Uwielbiam słuchać, jak lekko pociągasz za
struny, a po sali rozchodzi się delikatny dźwięk gitary. Ten instrument
idealnie do ciebie pasuje. Odwzorowuje twoją duszę, twoje myśli. Nie zauważam
niczego innego, tylko ciebie.
Pewnie uważasz mnie za zwykłego Casanovę, ale to nieprawda. Nigdy nie chciałem dotknąć tych
wszystkich dziewczyn. Ciebie również nie chcę dotykać. Jesteś taka niewinna.
Tak nieskazitelnie czysta. Moje ręce są zaś splamione niestałością głupich
dziewuch, które tylko zastanawiają się, jak zaciągnąć kogoś do łóżka.
Ale ty taka nie jesteś. Patrzysz na
uczucia. I dlatego cię kocham, Natalio.
Wiem, że nie zwrócisz na mnie uwagi. Nie
w tym tłumie, kiedy jestem szarą, zwykłą jednostką pośród setki mi podobnych.
Nie podejdę pod scenę, nie zasłużyłem, by oglądać cię z tak bliska. Nie podejdę
– jeszcze za wcześnie, jeszcze mamy czas.
Mamy czas? Chyba tak. Świat się jeszcze
nie kończy. Dopóki się uśmiechasz, moje serce wciąż bije. Żyję, by móc cię
oglądać.
Natalia
I co mam zrobić? Przecież to toksyczne
uczucie… Ja cię kocham, a ty patrzysz na mnie jak na potwora.
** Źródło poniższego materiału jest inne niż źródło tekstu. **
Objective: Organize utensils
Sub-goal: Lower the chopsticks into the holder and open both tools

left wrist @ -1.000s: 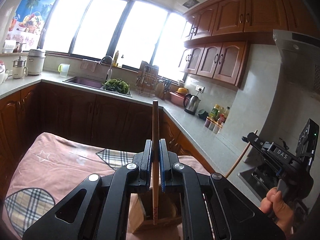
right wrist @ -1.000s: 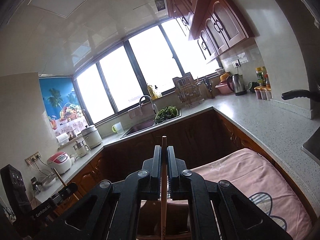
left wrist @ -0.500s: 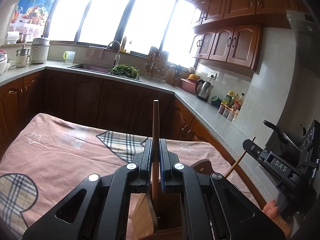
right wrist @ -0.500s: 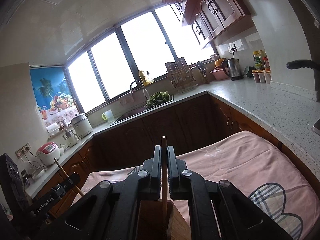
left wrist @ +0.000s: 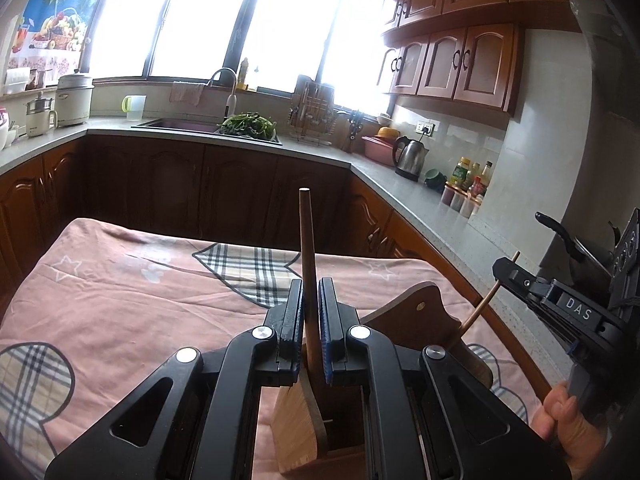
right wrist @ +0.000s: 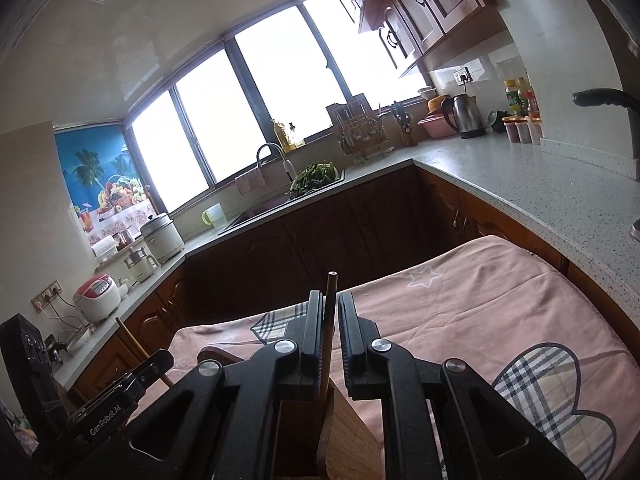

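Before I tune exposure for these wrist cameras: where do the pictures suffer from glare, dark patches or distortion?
Left wrist view: the windows blow out to pure white, the lower cabinets beneath sink into near black, and the fisheye bows the upper cabinets. Right wrist view: the same white windows, a tilted, curved countertop, and dark vignetted corners.

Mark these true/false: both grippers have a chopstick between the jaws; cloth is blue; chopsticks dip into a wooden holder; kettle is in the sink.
1. The left gripper and the right gripper each have a chopstick between the jaws: true.
2. The cloth is blue: false, it is pink with plaid patches.
3. The chopsticks' lower ends reach into the wooden holder: true.
4. The kettle is in the sink: false, it stands on the counter.
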Motion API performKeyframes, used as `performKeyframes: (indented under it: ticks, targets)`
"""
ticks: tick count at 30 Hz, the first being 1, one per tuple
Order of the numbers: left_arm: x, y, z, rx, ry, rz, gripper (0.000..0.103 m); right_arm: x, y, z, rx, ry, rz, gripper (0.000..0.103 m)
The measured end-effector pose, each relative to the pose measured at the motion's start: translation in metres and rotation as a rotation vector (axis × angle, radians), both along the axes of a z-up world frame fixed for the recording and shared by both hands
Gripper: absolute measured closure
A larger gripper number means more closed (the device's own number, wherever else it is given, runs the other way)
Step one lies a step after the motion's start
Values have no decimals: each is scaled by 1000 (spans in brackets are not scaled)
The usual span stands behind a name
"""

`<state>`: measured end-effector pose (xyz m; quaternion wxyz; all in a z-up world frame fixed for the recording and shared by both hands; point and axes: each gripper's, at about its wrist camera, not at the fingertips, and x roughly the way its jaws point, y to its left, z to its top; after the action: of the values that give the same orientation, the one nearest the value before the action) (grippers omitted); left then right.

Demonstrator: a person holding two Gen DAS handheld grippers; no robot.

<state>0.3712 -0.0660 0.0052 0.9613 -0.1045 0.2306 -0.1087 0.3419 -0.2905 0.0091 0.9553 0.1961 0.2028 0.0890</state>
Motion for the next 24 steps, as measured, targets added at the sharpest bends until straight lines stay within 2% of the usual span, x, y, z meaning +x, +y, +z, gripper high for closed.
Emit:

Pamiętam, kiedy
pierwszy raz wzrok twoich szarych oczu spoczął na mojej zarumienionej,
rozpromienionej twarzy. Nie byłaś zadowolona. Ale patrzyłaś na mnie, nie na
resztę.
A potem przeniosłaś wzrok.
Nie mogłam nawet marzyć o tym, byś mnie
polubiła. Przybrałam bojową postawę. W miłości i na wojnie wszystkie chwyty są
dozwolone, czyż nie? Zaczęłam grać. Zaczęłam śpiewać. Zaczęłam sprawiać
kłopoty. Wszystko, bylebyś zapamiętała moją twarz, bylebyś zapamiętała moje
imię. Chciałam, by Natalia kojarzyła
ci się tylko ze mną.
Ale twoje oczy wciąż wyrażały jedynie
odrazę do kogoś tak niezdyscyplinowanego jak ja.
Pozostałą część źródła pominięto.